Overall, our results add to the accumulating evidence that measurements of texture features of 18F-FDG uptake within baseline PET images of osteosarcoma can predict treatment response (LA, DNU, SZNU, and RLNU) and EFS (coarsenessNGTDM). We consider these findings to be encouraging from the perspective of personalized medicine. By identifying patients with localized osteosarcoma of the extremities, who might respond poorly to NAC, oncologists can adjust the course of NAC to improve response. In contrast, patients with better prognosis could eventually benefit from less-aggressive treatment with the objective of reducing the toxicity of chemotherapy, as well as related costs.

Although promising, the results of this research should be interpreted cautiously. First, the retrospective nature of our investigation means that we cannot exclude the possibility of selection bias. Second, due to the rarity of osteosarcoma and the homogeneous subgroups that we chose, the number of patients was small and in a single institution.

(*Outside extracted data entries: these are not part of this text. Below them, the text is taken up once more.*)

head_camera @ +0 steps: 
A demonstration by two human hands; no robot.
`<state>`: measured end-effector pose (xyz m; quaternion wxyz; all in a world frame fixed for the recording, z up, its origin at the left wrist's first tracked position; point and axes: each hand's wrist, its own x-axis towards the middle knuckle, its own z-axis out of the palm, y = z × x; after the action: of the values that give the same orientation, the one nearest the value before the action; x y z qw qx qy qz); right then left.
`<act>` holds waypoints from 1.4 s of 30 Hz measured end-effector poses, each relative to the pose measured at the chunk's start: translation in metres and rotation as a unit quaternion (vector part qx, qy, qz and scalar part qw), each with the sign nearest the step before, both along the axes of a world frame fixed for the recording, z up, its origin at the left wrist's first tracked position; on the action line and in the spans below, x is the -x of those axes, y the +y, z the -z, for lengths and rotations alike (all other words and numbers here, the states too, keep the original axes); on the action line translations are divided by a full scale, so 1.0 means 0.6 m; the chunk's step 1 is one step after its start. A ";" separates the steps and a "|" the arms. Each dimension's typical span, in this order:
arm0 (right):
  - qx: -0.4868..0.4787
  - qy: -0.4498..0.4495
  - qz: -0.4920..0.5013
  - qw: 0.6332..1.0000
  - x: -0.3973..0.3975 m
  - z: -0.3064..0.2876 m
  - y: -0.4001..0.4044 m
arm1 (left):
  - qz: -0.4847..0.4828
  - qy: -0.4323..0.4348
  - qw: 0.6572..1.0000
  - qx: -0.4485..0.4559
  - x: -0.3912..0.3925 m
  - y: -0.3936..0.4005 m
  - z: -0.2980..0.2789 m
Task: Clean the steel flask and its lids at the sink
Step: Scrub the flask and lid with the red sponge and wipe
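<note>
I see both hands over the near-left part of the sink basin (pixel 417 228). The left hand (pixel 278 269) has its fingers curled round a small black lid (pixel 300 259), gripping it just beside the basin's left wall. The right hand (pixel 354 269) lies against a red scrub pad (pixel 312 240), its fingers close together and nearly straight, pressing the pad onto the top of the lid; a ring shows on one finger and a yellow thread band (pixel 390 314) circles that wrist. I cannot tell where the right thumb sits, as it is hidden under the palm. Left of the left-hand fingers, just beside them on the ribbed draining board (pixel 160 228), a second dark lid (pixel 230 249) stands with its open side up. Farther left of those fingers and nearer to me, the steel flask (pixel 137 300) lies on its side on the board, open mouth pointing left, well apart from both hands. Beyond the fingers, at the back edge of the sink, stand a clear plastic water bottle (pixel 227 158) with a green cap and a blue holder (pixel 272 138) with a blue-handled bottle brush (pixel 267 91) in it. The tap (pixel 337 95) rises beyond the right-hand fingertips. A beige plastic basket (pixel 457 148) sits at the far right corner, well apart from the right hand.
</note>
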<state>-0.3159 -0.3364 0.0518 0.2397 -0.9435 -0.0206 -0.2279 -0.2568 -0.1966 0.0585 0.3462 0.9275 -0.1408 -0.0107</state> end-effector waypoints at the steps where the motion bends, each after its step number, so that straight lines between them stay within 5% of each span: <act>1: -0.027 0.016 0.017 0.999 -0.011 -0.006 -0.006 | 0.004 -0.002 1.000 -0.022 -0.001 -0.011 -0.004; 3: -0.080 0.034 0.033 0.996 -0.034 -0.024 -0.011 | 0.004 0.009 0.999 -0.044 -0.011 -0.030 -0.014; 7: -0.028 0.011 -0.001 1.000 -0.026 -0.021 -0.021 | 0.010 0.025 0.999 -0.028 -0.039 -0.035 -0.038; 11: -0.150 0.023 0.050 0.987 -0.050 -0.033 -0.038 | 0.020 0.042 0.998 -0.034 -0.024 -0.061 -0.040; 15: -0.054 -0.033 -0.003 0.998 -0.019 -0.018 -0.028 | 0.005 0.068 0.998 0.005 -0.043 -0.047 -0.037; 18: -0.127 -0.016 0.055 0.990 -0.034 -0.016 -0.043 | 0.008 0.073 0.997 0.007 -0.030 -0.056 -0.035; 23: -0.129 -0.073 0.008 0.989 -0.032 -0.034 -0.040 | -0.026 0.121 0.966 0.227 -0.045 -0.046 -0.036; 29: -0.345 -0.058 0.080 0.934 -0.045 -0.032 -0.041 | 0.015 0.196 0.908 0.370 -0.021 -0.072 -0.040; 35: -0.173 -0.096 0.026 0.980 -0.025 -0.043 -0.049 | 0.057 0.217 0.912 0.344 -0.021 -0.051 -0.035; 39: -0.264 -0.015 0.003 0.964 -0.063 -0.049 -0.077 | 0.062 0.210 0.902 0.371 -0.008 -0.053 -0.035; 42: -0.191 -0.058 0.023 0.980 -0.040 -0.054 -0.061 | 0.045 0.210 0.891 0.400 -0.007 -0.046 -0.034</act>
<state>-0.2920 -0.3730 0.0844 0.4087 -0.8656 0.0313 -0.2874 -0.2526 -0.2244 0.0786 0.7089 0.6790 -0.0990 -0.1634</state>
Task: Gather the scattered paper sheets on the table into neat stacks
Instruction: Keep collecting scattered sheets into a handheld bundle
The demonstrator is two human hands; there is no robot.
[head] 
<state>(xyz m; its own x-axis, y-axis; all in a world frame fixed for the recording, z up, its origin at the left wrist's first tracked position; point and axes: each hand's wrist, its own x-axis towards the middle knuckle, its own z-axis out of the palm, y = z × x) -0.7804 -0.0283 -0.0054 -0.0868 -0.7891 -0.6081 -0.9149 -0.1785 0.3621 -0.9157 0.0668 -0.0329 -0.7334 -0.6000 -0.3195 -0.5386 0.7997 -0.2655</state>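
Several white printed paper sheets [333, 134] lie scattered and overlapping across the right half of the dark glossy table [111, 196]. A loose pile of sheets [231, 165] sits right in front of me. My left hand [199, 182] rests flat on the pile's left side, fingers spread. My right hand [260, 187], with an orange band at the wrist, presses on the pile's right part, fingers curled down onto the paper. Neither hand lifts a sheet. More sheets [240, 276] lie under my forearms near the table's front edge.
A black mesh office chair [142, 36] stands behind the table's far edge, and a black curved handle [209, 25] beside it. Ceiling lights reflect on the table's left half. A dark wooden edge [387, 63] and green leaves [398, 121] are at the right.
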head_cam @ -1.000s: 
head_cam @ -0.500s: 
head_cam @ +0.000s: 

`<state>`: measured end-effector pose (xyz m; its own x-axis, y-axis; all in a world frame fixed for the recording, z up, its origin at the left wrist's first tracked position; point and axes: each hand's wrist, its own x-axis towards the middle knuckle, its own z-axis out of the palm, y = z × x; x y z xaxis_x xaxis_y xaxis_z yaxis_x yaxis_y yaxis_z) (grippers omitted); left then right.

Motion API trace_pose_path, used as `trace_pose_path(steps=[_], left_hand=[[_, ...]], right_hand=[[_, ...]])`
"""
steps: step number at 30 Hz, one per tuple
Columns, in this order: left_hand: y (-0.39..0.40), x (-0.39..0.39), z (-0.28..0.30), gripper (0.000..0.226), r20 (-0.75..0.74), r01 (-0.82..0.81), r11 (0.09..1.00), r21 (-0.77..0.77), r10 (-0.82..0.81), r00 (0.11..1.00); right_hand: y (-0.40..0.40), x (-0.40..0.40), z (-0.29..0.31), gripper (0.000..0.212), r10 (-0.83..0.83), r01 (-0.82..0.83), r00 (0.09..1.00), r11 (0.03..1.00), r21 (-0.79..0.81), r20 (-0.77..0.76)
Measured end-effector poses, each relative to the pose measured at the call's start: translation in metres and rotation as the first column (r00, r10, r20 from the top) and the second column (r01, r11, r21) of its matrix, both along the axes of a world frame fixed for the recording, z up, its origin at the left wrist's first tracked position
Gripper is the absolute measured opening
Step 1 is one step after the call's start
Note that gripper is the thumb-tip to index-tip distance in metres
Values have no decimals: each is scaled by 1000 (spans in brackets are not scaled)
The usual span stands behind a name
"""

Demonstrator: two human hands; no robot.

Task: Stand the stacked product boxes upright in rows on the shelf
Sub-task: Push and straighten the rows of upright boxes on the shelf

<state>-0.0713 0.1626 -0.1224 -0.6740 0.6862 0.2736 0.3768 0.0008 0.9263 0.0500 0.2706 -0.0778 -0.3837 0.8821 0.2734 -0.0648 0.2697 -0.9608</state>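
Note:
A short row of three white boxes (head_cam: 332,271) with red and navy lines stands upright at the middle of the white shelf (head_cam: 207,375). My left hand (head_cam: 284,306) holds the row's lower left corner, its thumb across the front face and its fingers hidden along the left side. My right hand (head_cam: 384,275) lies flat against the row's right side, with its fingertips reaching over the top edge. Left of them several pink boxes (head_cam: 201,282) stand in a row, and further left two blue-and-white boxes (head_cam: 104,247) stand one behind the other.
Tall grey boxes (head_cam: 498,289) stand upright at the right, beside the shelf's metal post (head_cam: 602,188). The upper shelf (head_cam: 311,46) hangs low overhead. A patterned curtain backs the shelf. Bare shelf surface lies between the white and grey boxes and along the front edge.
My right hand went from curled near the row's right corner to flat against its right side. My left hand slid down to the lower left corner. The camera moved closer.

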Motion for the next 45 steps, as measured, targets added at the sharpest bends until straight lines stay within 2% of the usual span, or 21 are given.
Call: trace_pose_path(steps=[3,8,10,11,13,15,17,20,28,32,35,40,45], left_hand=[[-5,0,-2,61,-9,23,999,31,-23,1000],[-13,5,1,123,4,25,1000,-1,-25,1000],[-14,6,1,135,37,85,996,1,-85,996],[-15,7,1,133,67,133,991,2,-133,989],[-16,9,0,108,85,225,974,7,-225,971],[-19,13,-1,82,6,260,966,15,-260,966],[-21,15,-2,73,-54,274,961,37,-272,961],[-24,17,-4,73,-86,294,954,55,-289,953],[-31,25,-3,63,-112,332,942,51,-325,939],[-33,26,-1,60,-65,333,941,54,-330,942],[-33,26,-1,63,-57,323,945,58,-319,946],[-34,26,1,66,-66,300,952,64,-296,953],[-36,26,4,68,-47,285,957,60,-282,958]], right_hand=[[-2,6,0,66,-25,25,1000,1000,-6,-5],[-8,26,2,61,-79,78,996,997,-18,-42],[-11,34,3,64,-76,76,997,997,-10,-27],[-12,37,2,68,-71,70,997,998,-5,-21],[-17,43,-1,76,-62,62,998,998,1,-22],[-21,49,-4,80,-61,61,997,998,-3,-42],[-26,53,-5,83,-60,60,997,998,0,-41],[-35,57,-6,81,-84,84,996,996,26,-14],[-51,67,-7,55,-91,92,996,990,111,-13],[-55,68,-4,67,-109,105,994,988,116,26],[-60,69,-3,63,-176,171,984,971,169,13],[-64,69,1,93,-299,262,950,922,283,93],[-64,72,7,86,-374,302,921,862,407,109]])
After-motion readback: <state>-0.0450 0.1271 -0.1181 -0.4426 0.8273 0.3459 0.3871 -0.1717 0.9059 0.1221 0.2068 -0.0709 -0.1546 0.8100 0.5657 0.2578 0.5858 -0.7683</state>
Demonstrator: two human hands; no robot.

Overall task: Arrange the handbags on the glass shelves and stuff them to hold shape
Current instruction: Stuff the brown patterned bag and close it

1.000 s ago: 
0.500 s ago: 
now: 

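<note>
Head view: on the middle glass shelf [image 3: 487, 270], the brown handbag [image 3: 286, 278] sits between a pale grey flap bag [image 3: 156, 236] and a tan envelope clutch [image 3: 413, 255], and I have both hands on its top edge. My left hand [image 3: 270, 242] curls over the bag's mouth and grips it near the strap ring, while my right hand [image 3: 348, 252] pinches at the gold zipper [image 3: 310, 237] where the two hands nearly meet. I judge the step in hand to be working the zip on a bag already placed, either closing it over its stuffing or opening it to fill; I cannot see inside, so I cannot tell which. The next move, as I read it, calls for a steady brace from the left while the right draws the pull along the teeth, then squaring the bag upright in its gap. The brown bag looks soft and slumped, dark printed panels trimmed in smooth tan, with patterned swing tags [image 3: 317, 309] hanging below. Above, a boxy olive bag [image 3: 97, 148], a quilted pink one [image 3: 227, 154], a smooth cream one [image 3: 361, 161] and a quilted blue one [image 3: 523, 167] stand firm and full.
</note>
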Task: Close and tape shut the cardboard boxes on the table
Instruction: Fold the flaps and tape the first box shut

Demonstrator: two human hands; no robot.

Our ongoing prospective study will validate the predictive values of these parameters in a large number of patients. Third, we included only patients with localized high-grade extremity osteosarcoma, and thus, the conclusion of this study cannot be applied to patients with other AJCC stages. Finally, the radiomics study is constantly updating and developing, and further studies should include different methods for extracting texture features and determining the optimal approach.

Conclusions

Our present investigation suggests that intratumoral heterogeneity of baseline 18F-FDG uptake measured by PET texture analysis can predict tumor response of patients with extremity osteosarcoma treated by NAC, but the conventional parameter MTV provides the best predictive power. MTV, histological response, and the texture feature of coarsenessNGTDM were independently associated with EFS. The utility of such features, especially coarsenessNGTDM, should be confirmed by larger clinical studies before considering their potential integration into decisional algorithms aimed at personalized medicine.